Action item — Starting with the line that has "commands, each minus" in the records below and stopping after the line that has "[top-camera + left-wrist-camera", output every line exactly and nothing else; skip pictures.

(Dataset records)
- Opening Delimiter -
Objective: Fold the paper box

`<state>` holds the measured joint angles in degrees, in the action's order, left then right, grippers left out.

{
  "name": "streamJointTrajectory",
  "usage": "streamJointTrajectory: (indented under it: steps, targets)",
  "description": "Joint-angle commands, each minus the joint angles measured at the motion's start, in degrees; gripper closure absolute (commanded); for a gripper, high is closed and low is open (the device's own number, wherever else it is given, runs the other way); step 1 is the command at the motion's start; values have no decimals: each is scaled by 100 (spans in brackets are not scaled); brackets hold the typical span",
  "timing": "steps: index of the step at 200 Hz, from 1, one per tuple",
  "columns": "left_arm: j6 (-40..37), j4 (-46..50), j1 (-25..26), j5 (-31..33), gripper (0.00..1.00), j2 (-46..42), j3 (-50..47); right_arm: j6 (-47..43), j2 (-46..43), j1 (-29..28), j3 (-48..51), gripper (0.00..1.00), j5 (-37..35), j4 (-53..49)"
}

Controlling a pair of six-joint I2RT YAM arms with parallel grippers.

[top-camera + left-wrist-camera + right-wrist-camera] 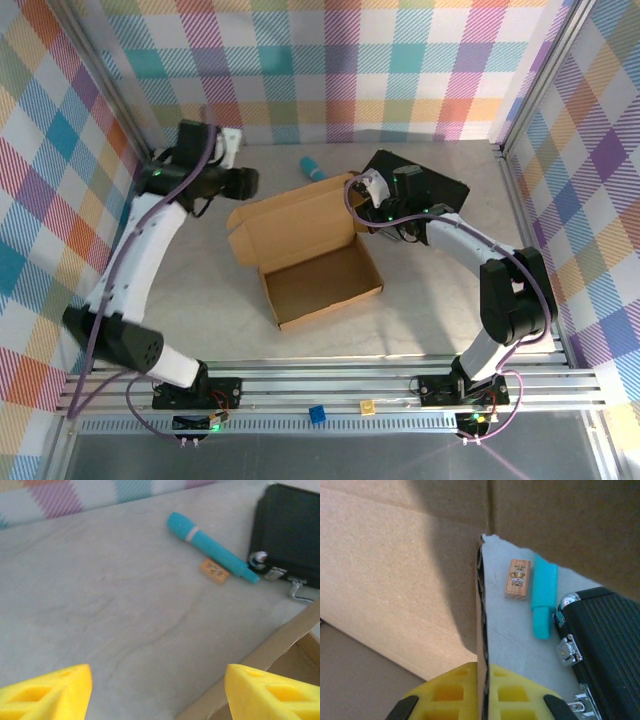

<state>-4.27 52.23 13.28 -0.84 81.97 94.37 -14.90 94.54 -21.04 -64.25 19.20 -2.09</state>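
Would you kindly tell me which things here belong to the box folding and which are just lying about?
Job: plain brown corrugated cardboard box, right gripper pinching its edge, open left gripper.
Lying about: teal cylindrical marker, black rectangular case, small orange label.

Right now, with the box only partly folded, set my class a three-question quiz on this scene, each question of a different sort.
1. True or false: the left fingers are clamped on the paper box.
2. Multiple choice: what do the right fingers pinch? A, a cardboard edge of the paper box; B, a cable; C, nothing.
3. Short answer: what lies between the small orange card and the black case?

Key
1. False: they stand open, with nothing between them.
2. A.
3. The teal marker.
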Motion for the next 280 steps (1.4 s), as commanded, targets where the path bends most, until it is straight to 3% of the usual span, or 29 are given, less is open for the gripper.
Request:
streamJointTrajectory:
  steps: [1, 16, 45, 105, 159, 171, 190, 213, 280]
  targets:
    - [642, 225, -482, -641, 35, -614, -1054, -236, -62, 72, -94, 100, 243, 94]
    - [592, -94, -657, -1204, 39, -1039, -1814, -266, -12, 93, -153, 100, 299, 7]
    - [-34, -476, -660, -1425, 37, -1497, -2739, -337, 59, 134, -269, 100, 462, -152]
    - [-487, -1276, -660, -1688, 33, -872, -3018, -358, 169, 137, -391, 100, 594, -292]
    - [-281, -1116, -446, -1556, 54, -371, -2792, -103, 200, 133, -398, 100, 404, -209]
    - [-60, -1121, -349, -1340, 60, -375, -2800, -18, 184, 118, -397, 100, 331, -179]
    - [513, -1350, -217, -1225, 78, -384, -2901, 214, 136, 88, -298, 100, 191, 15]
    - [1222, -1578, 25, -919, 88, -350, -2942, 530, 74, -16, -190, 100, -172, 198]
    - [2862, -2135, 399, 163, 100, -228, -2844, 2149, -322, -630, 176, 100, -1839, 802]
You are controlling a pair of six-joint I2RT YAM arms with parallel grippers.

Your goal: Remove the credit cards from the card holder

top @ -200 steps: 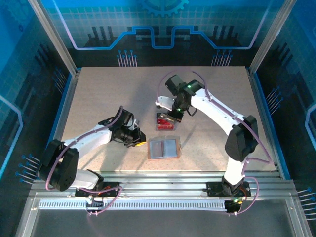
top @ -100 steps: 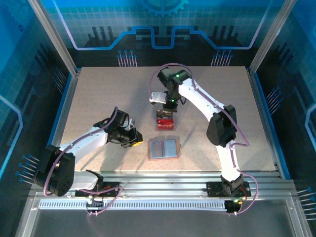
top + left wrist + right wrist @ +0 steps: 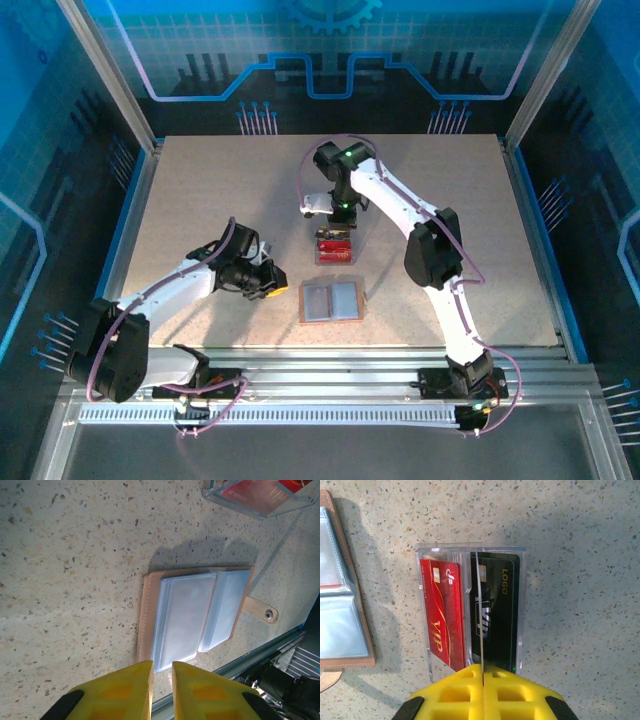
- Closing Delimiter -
Response to the task —
  "description": "Joint-angle commands, each minus the joint angles measured at the motion's start, in degrees; gripper closure absolute (commanded); for a gripper, high is closed and low is open (the device's own number, wherever else it is given, runs the other way); step 1 is the command at the motion's start; values have no decimals: each is scaled by 100 (spans in brackets are not scaled); brackets hold the typical span",
  "timing": "steps: index of the step at 200 Hz, from 1, one per tuple",
  "columns": "left_arm: j6 (-40..37), j4 (-46..50), j1 (-25..26), j5 (-31..33), gripper (0.00..1.00), j2 (-46..42), j3 (-50..47); right_arm: j6 (-47..43), j2 (-46..43), j1 (-29..28), j3 (-48..51), gripper (0.00..1.00), j5 (-37..35), j4 (-53..49)"
}

Controlling a pair of six-joint I2RT YAM arms with parallel grippers.

[top-camera + left-wrist-camera + right-wrist-camera] 

Further output is not needed for this exercise.